While Spangler and political science professor and panelist Jacob Hacker strongly argued in favor of a government-run plan, the panel’s moderator, Theodore Marmor, a professor emeritus of political science, took issue with the fact that “the public plan doesn’t say what the public plan includes.”

“The president hasn’t been able to describe what makes the public plan public,” he said. “It is already September 2009 and there is no agreement as to what this public plan will include.”

Hacker agreed that Obama was trying to achieve too much at once, adding that the three goals Obama outlined in his speech to Congress last week — preservation of employer-based coverage, extended coverage for the uninsured and reduced costs — are very difficult to achieve in practice.

He explained that while fundamental changes to the current system are necessary to bring down costs, it is difficult to reconciling that objective with that of increasing coverage. All the panelists agreed that the biggest challenge facing health care reform is one of financing.

“Where will we get the money?” Hacker posed, while Marmor stressed that a dollar of expenditure on health care is also a dollar of another individual’s income.

As far as solutions are concerned, Hacker and Spangler had different ideas on the most practical and effective trajectory for change.

Spangler cited Medicare and Medicaid, publicly supported systems, as examples of programs that allow for innovation and cost-effective research, and Hacker saw them as models for the public option.

Still, though the forum went on as planned and drew almost 200 individuals, many of those in attendance were still grappling with the news of the past week.

“My sense of safety has gone down, especially on this part of campus,” Andrew Missel SPH ’11 said. “The national attention has just made it worse.

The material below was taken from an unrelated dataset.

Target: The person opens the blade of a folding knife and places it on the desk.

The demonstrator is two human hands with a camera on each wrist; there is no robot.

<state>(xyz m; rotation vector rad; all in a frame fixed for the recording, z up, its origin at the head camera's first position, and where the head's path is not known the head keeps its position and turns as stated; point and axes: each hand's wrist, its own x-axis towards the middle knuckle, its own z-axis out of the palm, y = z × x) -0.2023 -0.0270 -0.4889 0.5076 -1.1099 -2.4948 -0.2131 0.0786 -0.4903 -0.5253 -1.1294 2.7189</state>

It’s like having a fire at the house next door and watching it on TV at the same time. This whole event has been surreal and unexpected.”

But Catherine Shoults SPH ’11 said she has found some normality. “Being from out of state, this was a huge shock to me. The pain is still there.”

Comments

  • james

    The problem is once President Obama and his minions get control of the all the health care dollar they will have the power to screw around with our money and our lives. Than everyone will have to kiss their behind to get a freaking aspirin.

  • anonymous

    An academic administrator and a bunch of political scientists get together to talk about health reform. They say theres really no clear ideas, and then say everything is financing. They would be better off having a panel of economists.